■ What to produce: From the material below, return every line that includes "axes".

*** Given material Section Begins ***

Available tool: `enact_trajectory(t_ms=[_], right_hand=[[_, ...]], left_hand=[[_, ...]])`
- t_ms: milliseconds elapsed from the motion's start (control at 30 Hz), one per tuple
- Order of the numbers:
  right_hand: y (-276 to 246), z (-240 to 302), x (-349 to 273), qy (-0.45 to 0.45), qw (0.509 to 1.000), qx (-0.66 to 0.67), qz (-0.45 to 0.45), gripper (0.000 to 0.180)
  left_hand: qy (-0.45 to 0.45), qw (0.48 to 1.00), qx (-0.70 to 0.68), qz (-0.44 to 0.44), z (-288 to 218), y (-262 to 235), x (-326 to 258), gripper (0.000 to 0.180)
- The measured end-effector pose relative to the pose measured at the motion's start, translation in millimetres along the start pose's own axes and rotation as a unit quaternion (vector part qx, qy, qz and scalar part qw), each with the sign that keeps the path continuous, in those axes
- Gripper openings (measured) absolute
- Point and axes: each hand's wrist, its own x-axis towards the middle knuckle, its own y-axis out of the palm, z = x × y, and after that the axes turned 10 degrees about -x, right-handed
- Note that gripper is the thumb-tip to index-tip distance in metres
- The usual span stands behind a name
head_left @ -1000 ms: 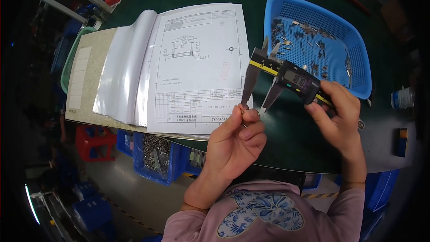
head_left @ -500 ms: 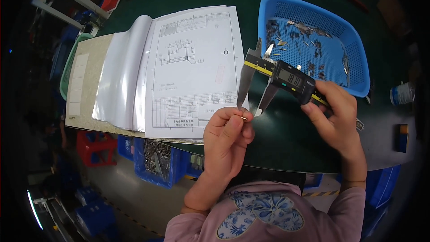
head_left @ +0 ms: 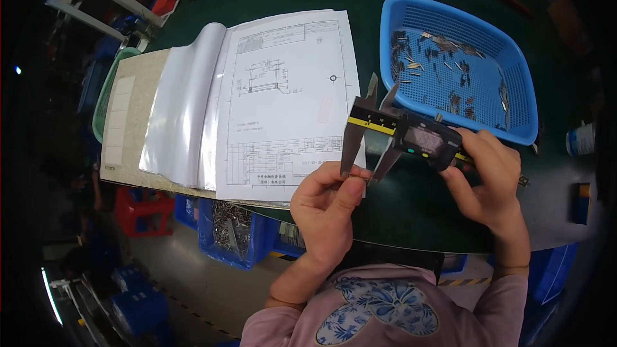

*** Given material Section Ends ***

■ Answer to this exercise:
- The measured end-effector pose relative to the pose measured at the motion's start, translation in millimetres along the start pose's own axes and rotation as a unit quaternion (vector part qx, qy, qz and scalar part qw), each with the sign that keeps the path continuous, in those axes
- Point and axes: each hand's wrist, its own x-axis towards the middle knuckle, its own y-axis out of the palm, z = x × y, and after that the axes turned 10 degrees about -x, right-handed

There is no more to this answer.